**Supplied entries:**
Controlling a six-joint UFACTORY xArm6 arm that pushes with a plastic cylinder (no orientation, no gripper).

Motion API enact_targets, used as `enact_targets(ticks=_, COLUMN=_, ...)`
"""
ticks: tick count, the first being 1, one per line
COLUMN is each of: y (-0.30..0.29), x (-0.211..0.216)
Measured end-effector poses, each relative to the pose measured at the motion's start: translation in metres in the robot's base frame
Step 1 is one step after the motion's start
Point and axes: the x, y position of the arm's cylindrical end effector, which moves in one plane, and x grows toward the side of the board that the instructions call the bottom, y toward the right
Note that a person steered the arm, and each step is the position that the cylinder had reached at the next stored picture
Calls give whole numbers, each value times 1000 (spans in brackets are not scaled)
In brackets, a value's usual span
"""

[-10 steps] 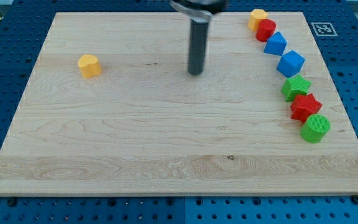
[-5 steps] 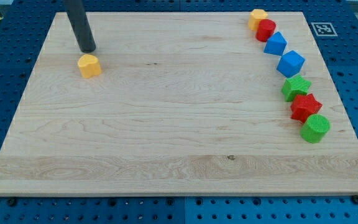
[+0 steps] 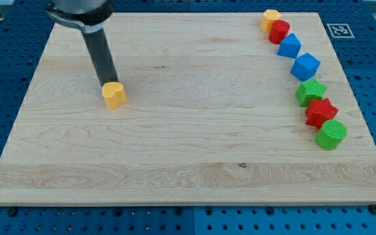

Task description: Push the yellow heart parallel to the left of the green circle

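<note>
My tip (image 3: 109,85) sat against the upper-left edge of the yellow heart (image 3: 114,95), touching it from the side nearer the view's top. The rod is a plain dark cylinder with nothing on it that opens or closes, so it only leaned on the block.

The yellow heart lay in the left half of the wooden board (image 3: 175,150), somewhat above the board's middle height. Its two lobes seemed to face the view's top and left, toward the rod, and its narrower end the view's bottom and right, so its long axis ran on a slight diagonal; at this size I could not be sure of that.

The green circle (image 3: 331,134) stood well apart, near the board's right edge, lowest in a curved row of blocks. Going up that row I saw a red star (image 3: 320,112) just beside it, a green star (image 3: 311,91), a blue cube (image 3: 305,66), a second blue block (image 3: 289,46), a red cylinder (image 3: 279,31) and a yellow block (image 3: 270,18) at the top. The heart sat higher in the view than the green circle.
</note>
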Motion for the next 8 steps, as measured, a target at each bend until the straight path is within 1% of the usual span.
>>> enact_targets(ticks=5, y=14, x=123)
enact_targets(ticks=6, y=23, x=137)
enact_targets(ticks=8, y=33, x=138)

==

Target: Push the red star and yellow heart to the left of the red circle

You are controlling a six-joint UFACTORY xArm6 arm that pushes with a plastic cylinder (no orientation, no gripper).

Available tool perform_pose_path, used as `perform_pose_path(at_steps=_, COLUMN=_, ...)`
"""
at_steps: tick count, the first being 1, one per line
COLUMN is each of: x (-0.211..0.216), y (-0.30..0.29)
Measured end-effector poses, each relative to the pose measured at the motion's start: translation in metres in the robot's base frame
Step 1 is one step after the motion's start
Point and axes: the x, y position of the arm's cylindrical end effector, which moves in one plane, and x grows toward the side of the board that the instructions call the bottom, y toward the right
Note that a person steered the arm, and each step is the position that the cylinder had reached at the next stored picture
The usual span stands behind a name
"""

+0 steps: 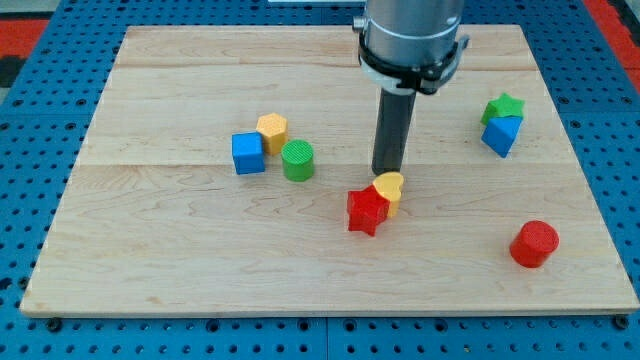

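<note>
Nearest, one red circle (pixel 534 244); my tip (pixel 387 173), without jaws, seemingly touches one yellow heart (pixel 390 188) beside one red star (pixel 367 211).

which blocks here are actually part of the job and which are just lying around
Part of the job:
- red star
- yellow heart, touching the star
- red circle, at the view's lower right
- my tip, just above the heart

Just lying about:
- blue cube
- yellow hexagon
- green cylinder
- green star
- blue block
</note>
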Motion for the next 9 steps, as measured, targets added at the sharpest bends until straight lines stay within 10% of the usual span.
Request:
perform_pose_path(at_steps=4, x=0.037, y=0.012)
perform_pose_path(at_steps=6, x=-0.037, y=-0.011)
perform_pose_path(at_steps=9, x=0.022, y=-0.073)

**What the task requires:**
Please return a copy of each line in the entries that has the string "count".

**Task answer:**
ticks: tick count, the first being 1, one per line
at_steps: tick count, the first being 1, one per line

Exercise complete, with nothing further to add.